◆ Exercise requirements
Reproduce the entries below in full, word for word.

***** Source information *****

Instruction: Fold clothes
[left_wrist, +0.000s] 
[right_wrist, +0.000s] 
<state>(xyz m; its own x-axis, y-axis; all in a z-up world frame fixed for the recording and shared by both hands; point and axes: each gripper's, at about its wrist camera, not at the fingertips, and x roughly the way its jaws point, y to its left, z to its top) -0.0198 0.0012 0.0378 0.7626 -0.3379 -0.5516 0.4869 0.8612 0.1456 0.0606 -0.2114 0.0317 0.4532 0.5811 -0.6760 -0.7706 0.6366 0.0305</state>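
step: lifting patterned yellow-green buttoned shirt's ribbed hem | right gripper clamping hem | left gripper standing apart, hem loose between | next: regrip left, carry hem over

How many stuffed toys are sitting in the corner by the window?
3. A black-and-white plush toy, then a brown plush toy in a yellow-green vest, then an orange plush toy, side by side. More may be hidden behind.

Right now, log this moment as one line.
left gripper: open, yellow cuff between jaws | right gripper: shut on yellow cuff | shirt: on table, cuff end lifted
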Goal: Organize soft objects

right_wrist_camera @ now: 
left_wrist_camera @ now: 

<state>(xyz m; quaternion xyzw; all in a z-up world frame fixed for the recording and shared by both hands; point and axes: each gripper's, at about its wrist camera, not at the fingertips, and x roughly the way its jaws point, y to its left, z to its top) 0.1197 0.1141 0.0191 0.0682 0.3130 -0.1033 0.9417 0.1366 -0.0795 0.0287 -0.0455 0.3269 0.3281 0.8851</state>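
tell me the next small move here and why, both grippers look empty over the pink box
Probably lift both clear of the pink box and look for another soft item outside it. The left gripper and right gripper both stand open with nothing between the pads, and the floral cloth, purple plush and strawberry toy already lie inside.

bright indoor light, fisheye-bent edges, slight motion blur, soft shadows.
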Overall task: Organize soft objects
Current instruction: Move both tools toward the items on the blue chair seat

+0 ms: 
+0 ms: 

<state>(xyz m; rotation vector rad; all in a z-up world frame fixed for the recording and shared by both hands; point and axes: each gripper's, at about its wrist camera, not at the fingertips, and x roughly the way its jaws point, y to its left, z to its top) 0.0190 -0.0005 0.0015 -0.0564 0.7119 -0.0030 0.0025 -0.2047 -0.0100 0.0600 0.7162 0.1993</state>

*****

◆ Answer below
Instruction: Fold clothes
[left_wrist, +0.000s] 
[right_wrist, +0.000s] 
<state>(xyz m; its own x-axis, y-axis; all in a z-up world frame fixed for the recording and shared by both hands; point and axes: each gripper's, at about its wrist camera, not at the fingertips, and x roughly the way its jaws point, y to its left, z to its top) -0.0198 0.0012 0.0378 0.7626 -0.3379 -0.5516 0.4869 0.8612 0.1456 0.0606 -0.2114 0.0317 0.4532 0.5811 -0.6760 -0.7706 0.6366 0.0305</state>
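step: lifting patterned yellow-green buttoned shirt's ribbed hem | right gripper clamping hem | left gripper standing apart, hem loose between | next: regrip left, carry hem over

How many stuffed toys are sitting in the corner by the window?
3. A black-and-white plush toy, then a brown plush toy in a yellow-green vest, then an orange plush toy, side by side. More may be hidden behind.

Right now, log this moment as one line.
left gripper: open, yellow cuff between jaws | right gripper: shut on yellow cuff | shirt: on table, cuff end lifted
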Goal: Organize soft objects

right_wrist_camera @ now: 
left_wrist_camera @ now: 

<state>(xyz m; quaternion xyzw; all in a z-up world frame fixed for the recording and shared by both hands; point and axes: each gripper's, at about its wrist camera, not at the fingertips, and x roughly the way its jaws point, y to its left, z to its top) 0.1197 0.1141 0.0191 0.0682 0.3130 -0.1033 0.9417 0.1366 -0.0795 0.0287 -0.0455 0.3269 0.3281 0.8851</state>
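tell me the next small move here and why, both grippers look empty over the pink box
Probably lift both clear of the pink box and look for another soft item outside it. The left gripper and right gripper both stand open with nothing between the pads, and the floral cloth, purple plush and strawberry toy already lie inside.

bright indoor light, fisheye-bent edges, slight motion blur, soft shadows.
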Overall task: Organize soft objects
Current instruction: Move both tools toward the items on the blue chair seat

+0 ms: 
+0 ms: 

<state>(xyz m; rotation vector rad; all in a z-up world frame fixed for the recording and shared by both hands; point and axes: each gripper's, at about its wrist camera, not at the fingertips, and x roughly the way its jaws point, y to its left, z to its top) 0.0190 -0.0005 0.0015 -0.0564 0.7119 -0.0030 0.0025 -0.2047 -0.0100 0.0600 0.7162 0.1993</state>

The exercise has now been completed.